Dancing, Theater, Movement
You can navigate your emotional and physical space with more freedom and joy through dancing. Similarly, theater provides a stage for stepping into powerful roles and can allow you to experience the embodiment of becoming a character. These artistic forms of movement can invite you to explore, express, and sometimes even help address and release pent-up emotions.
Body Scans
Body scans can work to bring about more mindfullness, illuminating our inner sensations and feelings. By methodically focusing on each part of the body and describing the sensations there, you learn to identify and name your experiences, breaking through the numbness to rediscover the ability to feel and recognize the presence of previously unnoticed emotions.
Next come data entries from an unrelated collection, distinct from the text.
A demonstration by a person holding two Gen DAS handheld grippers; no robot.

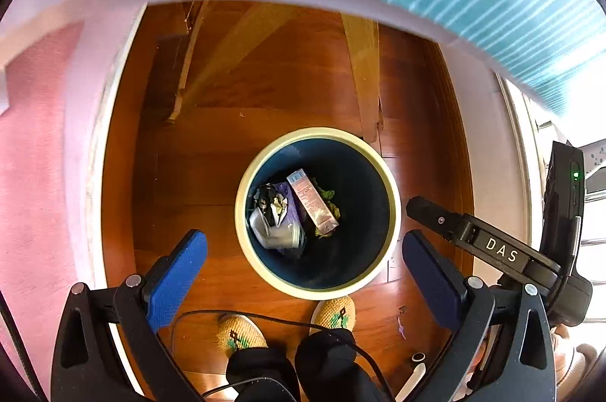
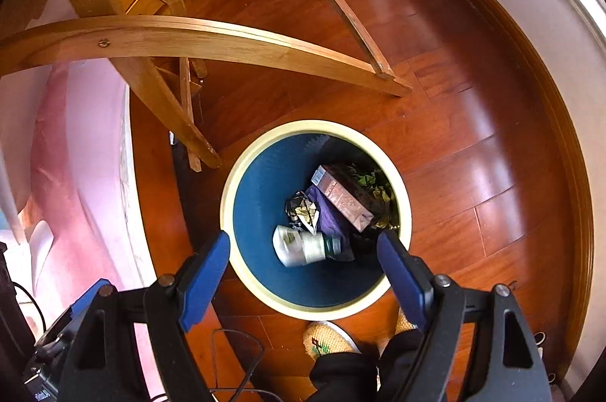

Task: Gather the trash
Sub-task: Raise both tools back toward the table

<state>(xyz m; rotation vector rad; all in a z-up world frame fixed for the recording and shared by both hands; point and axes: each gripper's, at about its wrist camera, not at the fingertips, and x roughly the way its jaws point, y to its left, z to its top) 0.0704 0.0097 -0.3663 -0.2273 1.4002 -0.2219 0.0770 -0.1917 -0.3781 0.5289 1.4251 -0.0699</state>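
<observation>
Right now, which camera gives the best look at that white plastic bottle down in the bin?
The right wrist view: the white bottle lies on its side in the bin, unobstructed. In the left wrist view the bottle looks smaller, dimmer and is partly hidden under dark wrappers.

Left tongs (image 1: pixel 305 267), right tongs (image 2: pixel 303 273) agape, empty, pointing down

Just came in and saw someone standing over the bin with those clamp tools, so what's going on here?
A person in woven slippers stands over a round waste bin on the wood floor, collecting trash. The left hand-held gripper and right hand-held gripper both hang above it, open and empty. Inside the bin lie a pink carton, a white plastic bottle, crumpled wrappers and something purple.
</observation>
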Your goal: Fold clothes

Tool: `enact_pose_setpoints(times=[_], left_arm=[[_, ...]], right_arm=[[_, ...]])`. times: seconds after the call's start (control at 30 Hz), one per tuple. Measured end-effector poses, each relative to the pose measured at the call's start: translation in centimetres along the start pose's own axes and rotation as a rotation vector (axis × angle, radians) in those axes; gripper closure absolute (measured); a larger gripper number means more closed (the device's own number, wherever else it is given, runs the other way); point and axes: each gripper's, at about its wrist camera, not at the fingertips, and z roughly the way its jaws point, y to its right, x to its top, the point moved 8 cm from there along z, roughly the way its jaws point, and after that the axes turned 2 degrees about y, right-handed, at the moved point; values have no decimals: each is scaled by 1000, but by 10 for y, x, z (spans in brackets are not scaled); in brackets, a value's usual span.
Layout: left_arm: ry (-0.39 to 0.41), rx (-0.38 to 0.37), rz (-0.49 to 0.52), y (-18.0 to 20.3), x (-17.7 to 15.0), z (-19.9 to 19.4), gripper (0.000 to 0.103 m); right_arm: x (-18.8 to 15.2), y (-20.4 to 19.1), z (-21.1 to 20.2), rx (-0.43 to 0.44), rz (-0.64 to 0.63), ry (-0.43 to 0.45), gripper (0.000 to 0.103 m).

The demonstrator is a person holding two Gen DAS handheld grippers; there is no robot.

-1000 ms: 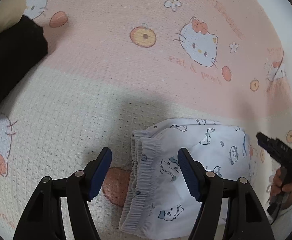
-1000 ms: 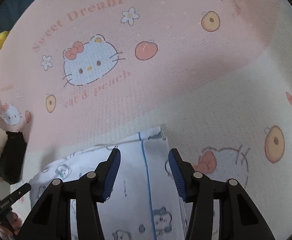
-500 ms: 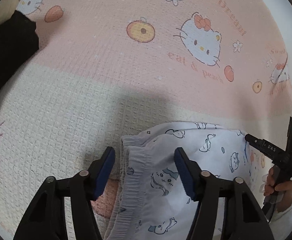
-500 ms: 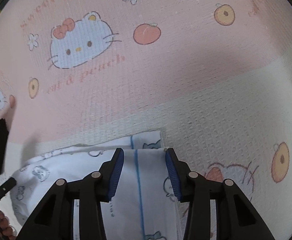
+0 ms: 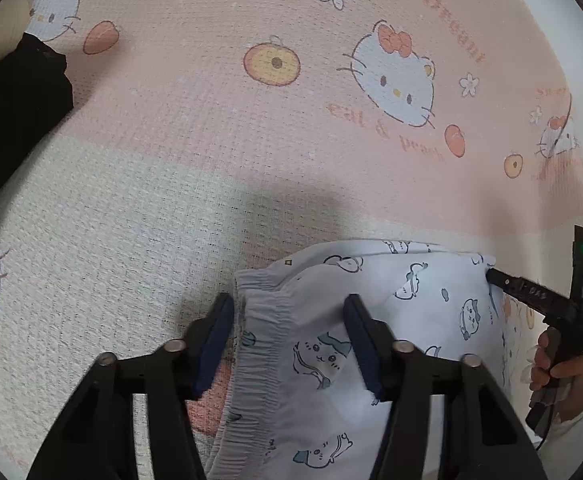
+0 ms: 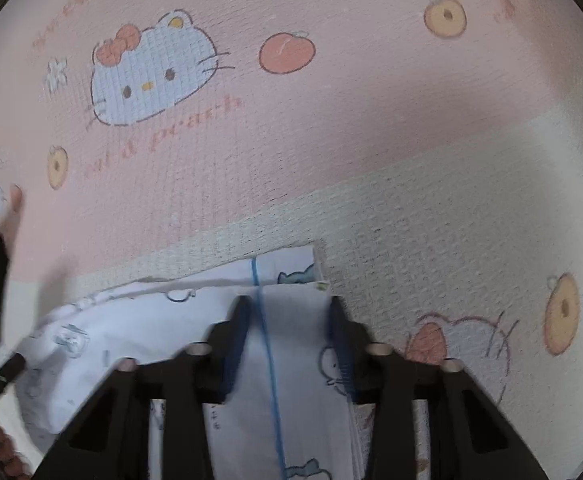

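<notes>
A black cloth point(image 5: 7, 120) lies at the far left edge of the left wrist view, well apart from the left claw point(image 5: 289, 340). This claw points down at a pink and cream blanket point(image 5: 171, 160) printed with cats and fruit. Its jaws are closing, about half open, and straddle the gathered waistband of the white printed shorts point(image 5: 411, 300). The left pad sits just off the waistband edge over the blanket; the right pad rests on the cloth. No firm pinch is visible.

To the right of this claw, the shorts spread flat toward the person's right hand point(image 5: 559, 364) and its tool.

In the right wrist view, the right claw point(image 6: 287, 336) points down at the hem corner of the shorts point(image 6: 151, 320). Its jaws are closing, partly open, with a blue seam line point(image 6: 267, 344) running between them. Whether the pads press the cloth, I cannot tell. Bare blanket point(image 6: 411, 160) lies beyond and to the right of this claw.
</notes>
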Motion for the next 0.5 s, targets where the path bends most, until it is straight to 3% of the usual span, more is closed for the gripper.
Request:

How Accelerated Resolution Therapy helps identify and move emotions
Accelerated Resolution Therapy, or ART, is a unique approach to help people process stuck emotions and memories, especially after a traumatic event. It’s a bottom-up healing technique that’s gaining attention among trauma survivors. The idea is simple yet profound. Here’s the deal: ART guides you to feel your emotions, pinpoint them, and declare their spot in your body.
Ever felt like your chest tightened during stress, or your stomach knotted when anxious? That’s your body talking. ART taps into these physical sensations and helps you see the connection between mental strain and physical responses.
How ART Works to Move Emotions:
- Feeling Emotions: First, you embrace those intense emotions, letting them surface.
- Identifying Locations: Next, you find out where these emotions hang out in your body. Is it the shoulders, back, or somewhere else?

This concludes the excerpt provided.